Probleme
Ich stand vor ihm und sah ihn einfach an. Sah in seine mitternachtsblauen Augen, die sich in meine bohrten, ganz ohne jedes Verständnis, mit dem unverkennbaren Wunsch es zu verstehen. Was verstehen? Warum?
Gibts es dafür irgend eine Art von Erlärung? Wenn ich es versucht hätte, hätte er es nicht verstanden.
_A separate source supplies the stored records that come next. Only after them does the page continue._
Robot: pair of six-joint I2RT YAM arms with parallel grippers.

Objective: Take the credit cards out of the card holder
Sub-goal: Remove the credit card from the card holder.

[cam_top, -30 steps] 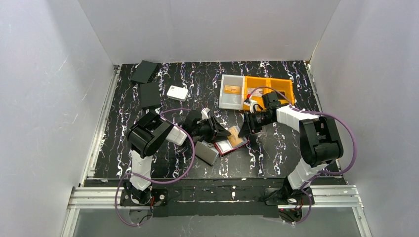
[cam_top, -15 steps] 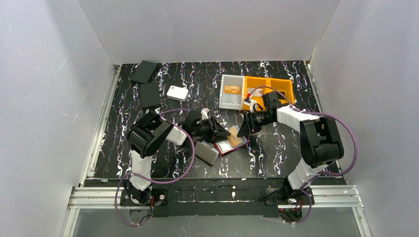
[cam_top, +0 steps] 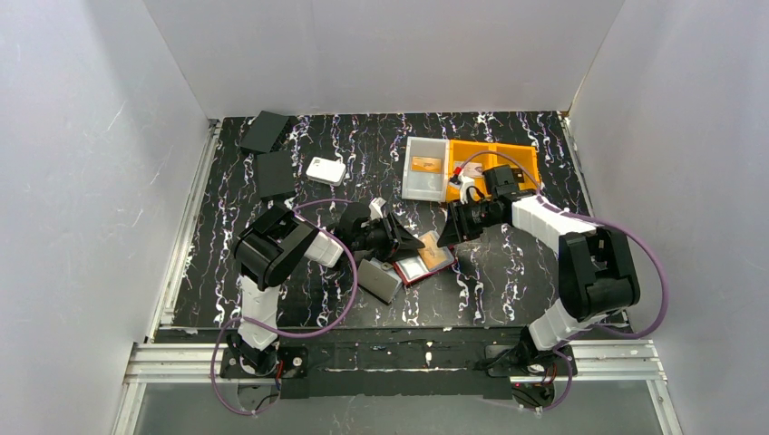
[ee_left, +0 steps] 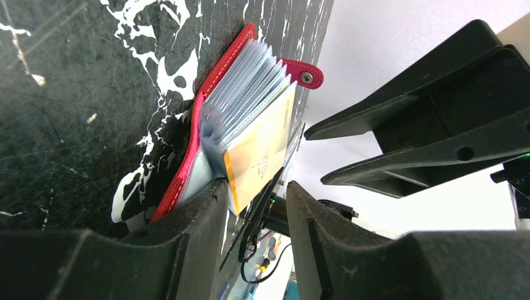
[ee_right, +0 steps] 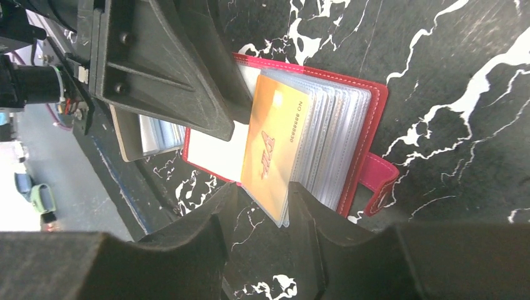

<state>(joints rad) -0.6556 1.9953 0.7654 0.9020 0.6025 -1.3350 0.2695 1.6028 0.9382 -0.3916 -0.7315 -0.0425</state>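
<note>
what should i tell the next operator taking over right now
Left gripper: open, fingers pressing the open red card holder flat on the table.
Right gripper: open, straddling the edge of the orange card, not closed on it.
Orange card sits in its clear sleeve. Another orange card lies in the clear tray.
Left: grip, pull this card, check remaining sleeves.

The orange card in the red card holder reads "NO 8888880" along its edge.
</note>
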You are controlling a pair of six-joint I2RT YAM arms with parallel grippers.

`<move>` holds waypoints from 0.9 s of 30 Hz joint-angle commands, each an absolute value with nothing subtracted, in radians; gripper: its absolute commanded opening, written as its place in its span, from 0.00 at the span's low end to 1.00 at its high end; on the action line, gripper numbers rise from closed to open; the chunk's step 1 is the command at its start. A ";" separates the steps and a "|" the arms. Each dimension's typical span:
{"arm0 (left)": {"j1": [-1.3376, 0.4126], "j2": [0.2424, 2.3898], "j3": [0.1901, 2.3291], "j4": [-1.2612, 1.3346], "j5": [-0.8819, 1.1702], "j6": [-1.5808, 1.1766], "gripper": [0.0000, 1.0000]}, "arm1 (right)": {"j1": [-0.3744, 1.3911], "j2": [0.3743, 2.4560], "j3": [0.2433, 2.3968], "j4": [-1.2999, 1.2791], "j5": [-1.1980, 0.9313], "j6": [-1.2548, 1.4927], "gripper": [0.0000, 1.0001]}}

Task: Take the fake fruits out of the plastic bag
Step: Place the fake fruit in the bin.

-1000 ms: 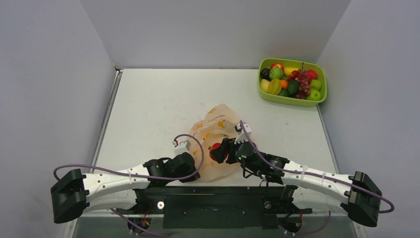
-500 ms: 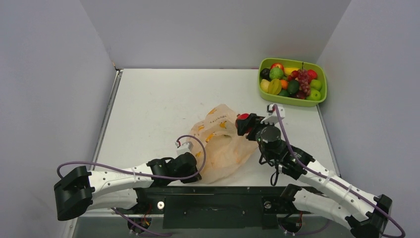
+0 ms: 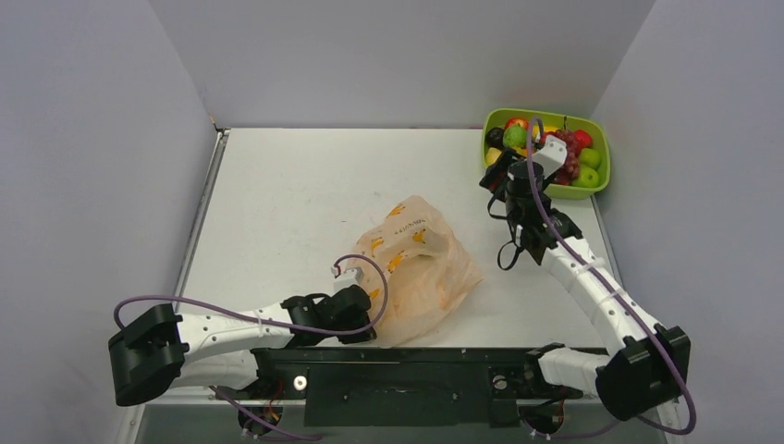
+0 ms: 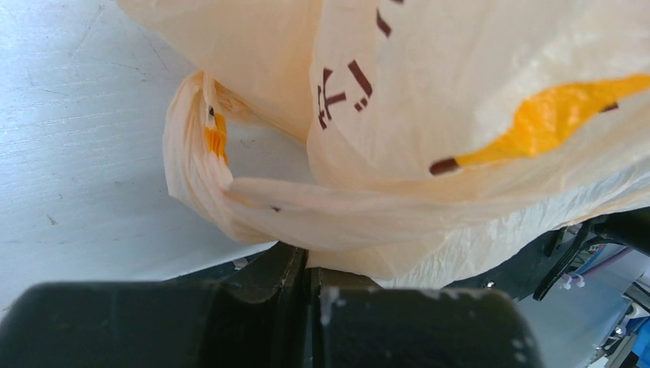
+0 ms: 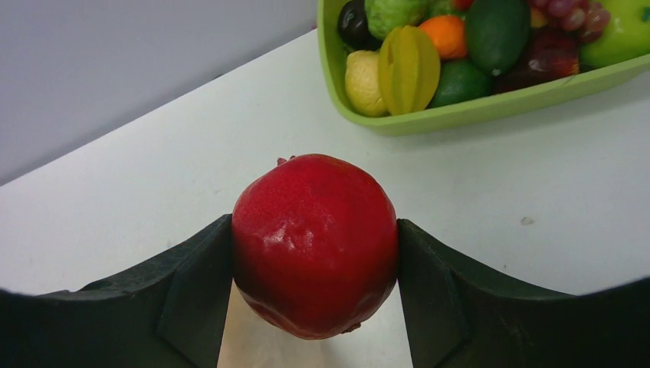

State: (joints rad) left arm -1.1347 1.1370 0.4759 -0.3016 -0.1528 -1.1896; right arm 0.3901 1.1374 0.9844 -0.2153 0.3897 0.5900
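The green tray (image 3: 545,191) sits at the far right corner of the surface (image 3: 296,203), heaped with fake fruits (image 3: 578,162). From above, the right arm's wrist and its purple cable (image 3: 541,199) cross the tray's left end and cover some of that pile. The right tool (image 3: 497,174) hangs just beside the tray's near-left corner, over bare surface. What it carries is hard to make out from above, but the right wrist view settles it: a glossy red fruit (image 5: 314,245) sits clamped between the two dark fingers (image 5: 192,299), the jaws spread partway to fit its width, one pressed to each side. Beyond it, that view cuts the tray (image 5: 475,111) off at the top and right; a yellow star fruit (image 5: 408,69), an orange one (image 5: 444,34) and a dark green one (image 5: 497,31) show inside the rim.

The plastic bag (image 3: 425,264) lies crumpled near the middle of the surface towards the near edge, well apart from the tray. The left tool (image 3: 359,303) lies low at the bag's near-left edge; in the left wrist view its jaws are fully closed, with a fold of the thin film (image 4: 322,234) pinched in the seam between them. The bag fills most of that view, and whether any fruit lies inside cannot be told
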 commanded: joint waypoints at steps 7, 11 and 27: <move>-1.129 1.201 0.531 -0.258 -0.083 -1.105 0.00 | 0.185 1.498 1.224 -0.021 0.333 0.534 0.00; -1.129 1.219 0.563 -0.273 -0.081 -1.049 0.00 | 0.146 1.669 1.355 0.022 0.390 0.509 0.00; -1.129 1.299 0.584 -0.284 -0.031 -0.965 0.00 | 0.003 2.279 2.062 -0.063 0.463 0.374 0.13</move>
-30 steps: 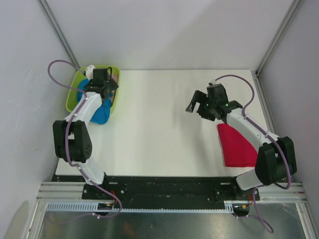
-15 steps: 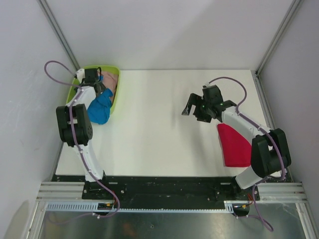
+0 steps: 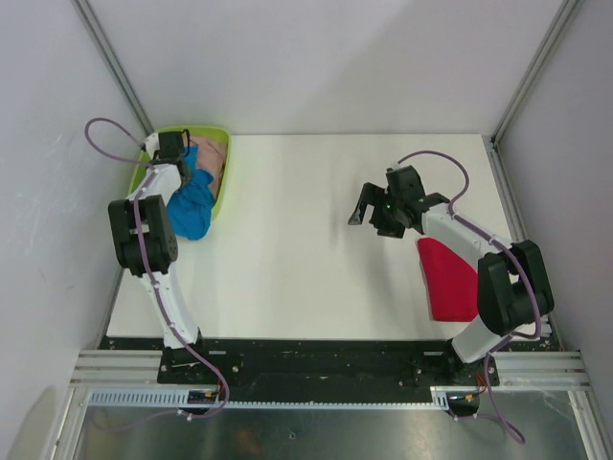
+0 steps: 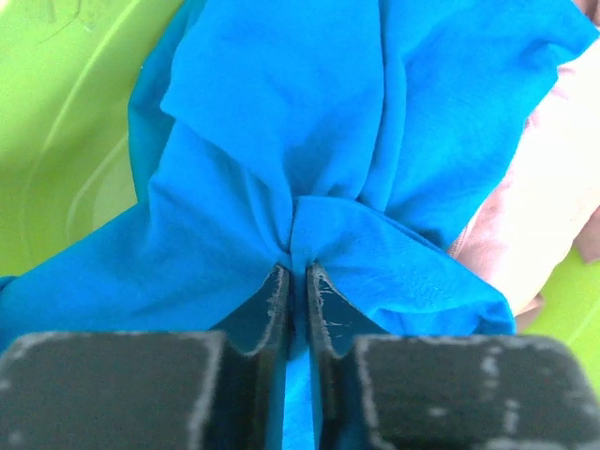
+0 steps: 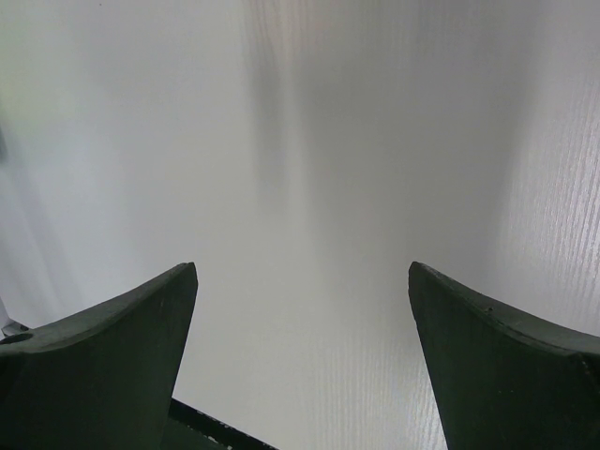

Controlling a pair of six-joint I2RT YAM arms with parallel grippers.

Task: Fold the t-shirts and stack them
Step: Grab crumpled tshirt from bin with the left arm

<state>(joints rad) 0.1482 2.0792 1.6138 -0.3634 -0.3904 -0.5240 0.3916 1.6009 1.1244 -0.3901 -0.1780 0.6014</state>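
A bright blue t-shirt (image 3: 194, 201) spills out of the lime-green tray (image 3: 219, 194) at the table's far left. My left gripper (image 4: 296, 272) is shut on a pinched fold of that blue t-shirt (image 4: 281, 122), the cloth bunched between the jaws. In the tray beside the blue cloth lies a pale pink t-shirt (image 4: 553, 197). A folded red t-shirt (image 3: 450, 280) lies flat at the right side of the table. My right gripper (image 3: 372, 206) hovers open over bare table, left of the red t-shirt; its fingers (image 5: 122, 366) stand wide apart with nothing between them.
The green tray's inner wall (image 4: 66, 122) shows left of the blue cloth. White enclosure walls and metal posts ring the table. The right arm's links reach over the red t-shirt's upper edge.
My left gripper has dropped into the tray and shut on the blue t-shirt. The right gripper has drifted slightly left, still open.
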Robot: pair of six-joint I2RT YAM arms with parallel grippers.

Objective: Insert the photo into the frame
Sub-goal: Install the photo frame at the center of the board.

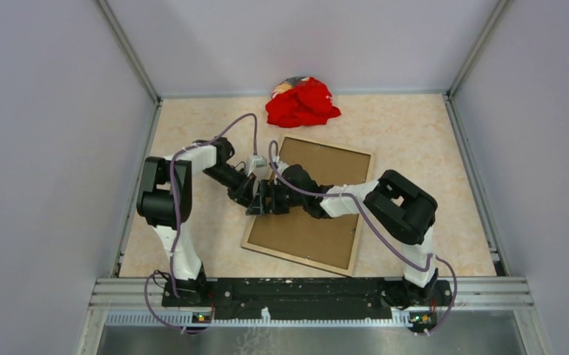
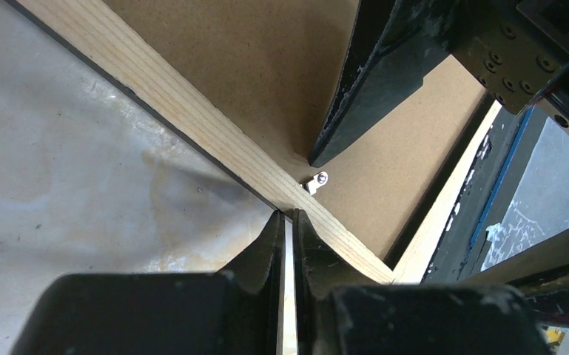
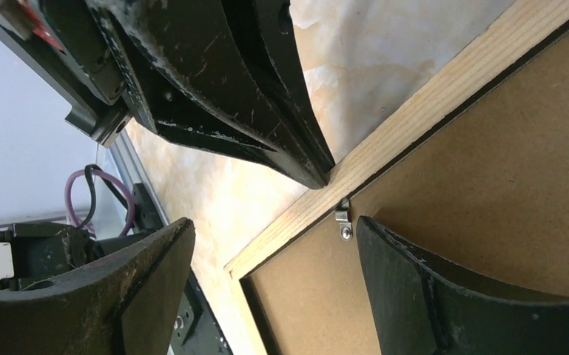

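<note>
The frame lies face down on the table, its pale wood back up, with a brown hardboard backing set inside it. The photo is hidden. My left gripper is shut, its tips resting on the frame's left wooden rail beside a small metal clip. My right gripper stands open over the same spot. One of its fingers is over the backing right by the clip, the other out past the rail above the table. In the top view both grippers meet at the frame's left edge.
A crumpled red cloth lies at the back of the table behind the frame. Grey walls close in the left, right and back. The arms' metal mounting rail runs along the near edge.
</note>
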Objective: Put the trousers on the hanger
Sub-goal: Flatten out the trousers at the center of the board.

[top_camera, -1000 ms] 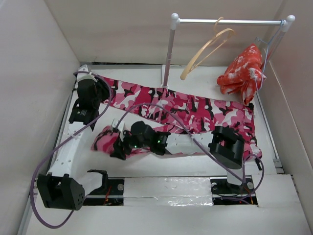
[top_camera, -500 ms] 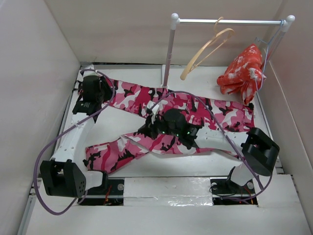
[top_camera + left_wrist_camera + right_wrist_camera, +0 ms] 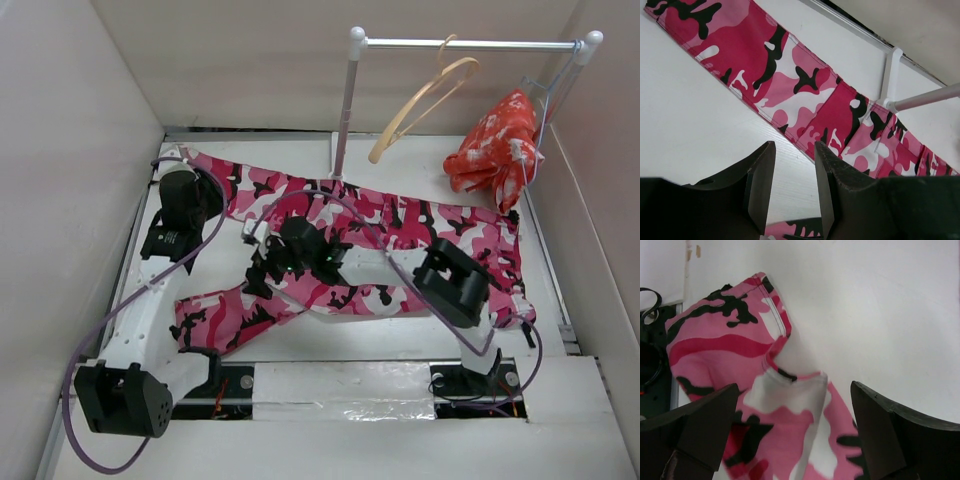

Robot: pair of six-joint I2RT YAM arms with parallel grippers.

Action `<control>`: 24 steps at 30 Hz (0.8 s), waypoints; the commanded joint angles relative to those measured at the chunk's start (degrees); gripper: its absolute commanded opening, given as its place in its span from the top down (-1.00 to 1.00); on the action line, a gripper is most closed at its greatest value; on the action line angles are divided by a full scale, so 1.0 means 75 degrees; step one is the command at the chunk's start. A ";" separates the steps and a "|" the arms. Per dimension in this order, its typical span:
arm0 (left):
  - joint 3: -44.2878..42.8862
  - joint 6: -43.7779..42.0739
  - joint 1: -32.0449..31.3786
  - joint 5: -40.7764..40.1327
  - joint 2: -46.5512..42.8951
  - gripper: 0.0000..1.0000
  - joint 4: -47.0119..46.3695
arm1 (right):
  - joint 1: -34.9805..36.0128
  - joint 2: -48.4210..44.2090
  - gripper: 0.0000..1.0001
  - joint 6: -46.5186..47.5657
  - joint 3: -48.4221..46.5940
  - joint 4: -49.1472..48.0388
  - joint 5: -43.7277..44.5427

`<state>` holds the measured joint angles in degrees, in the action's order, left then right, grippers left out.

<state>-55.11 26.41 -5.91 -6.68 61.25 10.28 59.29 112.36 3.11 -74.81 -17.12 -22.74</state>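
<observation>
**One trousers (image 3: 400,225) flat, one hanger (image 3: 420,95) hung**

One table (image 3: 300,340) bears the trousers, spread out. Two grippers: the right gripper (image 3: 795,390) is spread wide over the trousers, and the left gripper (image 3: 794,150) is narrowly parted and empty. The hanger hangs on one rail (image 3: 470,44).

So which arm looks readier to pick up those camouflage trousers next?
Probably the right: the right gripper hangs open directly over the trousers, while the left gripper is over bare table beside them.
</observation>
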 commanded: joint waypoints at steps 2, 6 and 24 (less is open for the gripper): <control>-0.0151 -0.0135 0.0027 -0.0095 0.0211 0.31 -0.0106 | 0.0263 0.1224 -0.98 0.0534 -0.1355 0.0664 -0.0974; -0.0047 -0.0147 0.0027 0.0221 -0.0022 0.31 -0.0363 | 0.0415 0.1776 -0.82 0.0452 -0.1661 0.0502 -0.1291; 0.0165 0.0064 0.0027 0.1441 0.0317 0.32 -0.0609 | -0.1271 0.2164 1.00 -0.2511 -0.2156 -0.1208 0.2164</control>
<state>-54.72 26.28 -5.91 2.68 63.35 7.94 53.23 131.61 -8.19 -91.85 -18.46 -13.67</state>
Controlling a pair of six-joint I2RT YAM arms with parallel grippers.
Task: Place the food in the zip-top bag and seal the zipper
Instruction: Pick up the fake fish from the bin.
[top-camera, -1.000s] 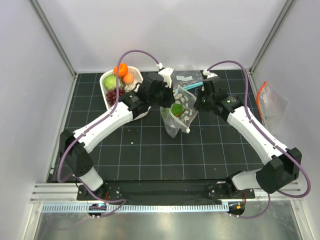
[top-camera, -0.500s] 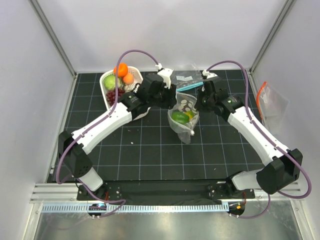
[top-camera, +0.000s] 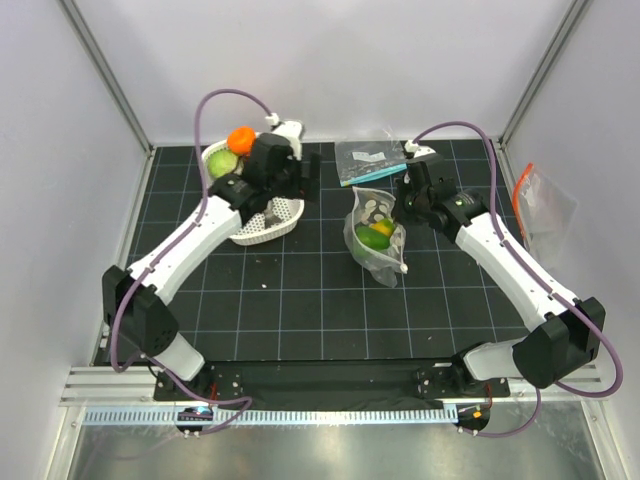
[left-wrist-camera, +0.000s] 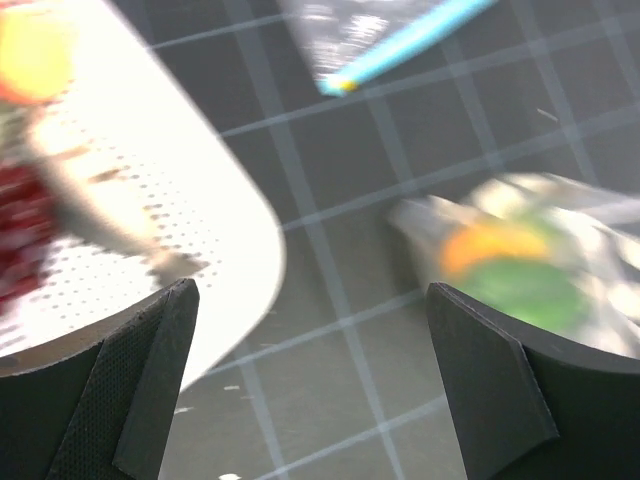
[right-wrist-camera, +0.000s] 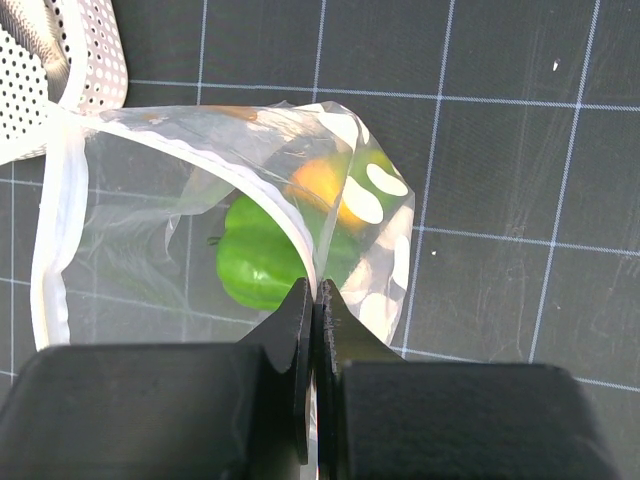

Vielleicht wollte ich es auch einfach nicht. Seine Augen fragten, doch er konnte es nicht aussprechen und ich war dankbar dafür. Dankbar nicht antworten zu müssen oder darüber nachzudenken. Vielleicht würde ich es später. Vielleicht nicht.
Doch dieses Mal war es anders. Dieses Mal, dieses eine verdammte Mal, machte es mir etwas aus.
Es machte mir tatsächlich etwas aus wie er mich dabei anstarrte und einfach nicht begriff, nicht bis zur letzten Sekunde.
Ein Teil von mir wollte ihn vor Wut anschreien, der Teil, der sich wünschte er hätte mich daran gehindert es zu tun. Ein anderer Teil wollte sich einfach nur dafür entschuldigen und weinen. Nur ein Mal. Um ihn oder um mich?
Aber das war nicht der Teil der gewann. Dieser Teil ließ mich einfach nur regungslos dastehen und zusehen wie er fast in Zeitlupe zu Boden fiel.
Er ließ mich sein Blut von meinem Messer an der Hose abwischen und zusehen wie sein Leben mit seinem Blut aus seiner Kehle auf den Boden floss.
Es war der Teil, der es mich immer wieder tun ließ, dem es gleichgültig war, der kalt war. Der Teil, der mich ausmachte.
Es gibt Dinge, die stören mich schon lange nicht mehr und dieses gehört dazu. Töte was du liebst und du hast keine Probleme mehr mit den Anderen.
Ich könnte nicht behaupten, dass ich noch welche hätte.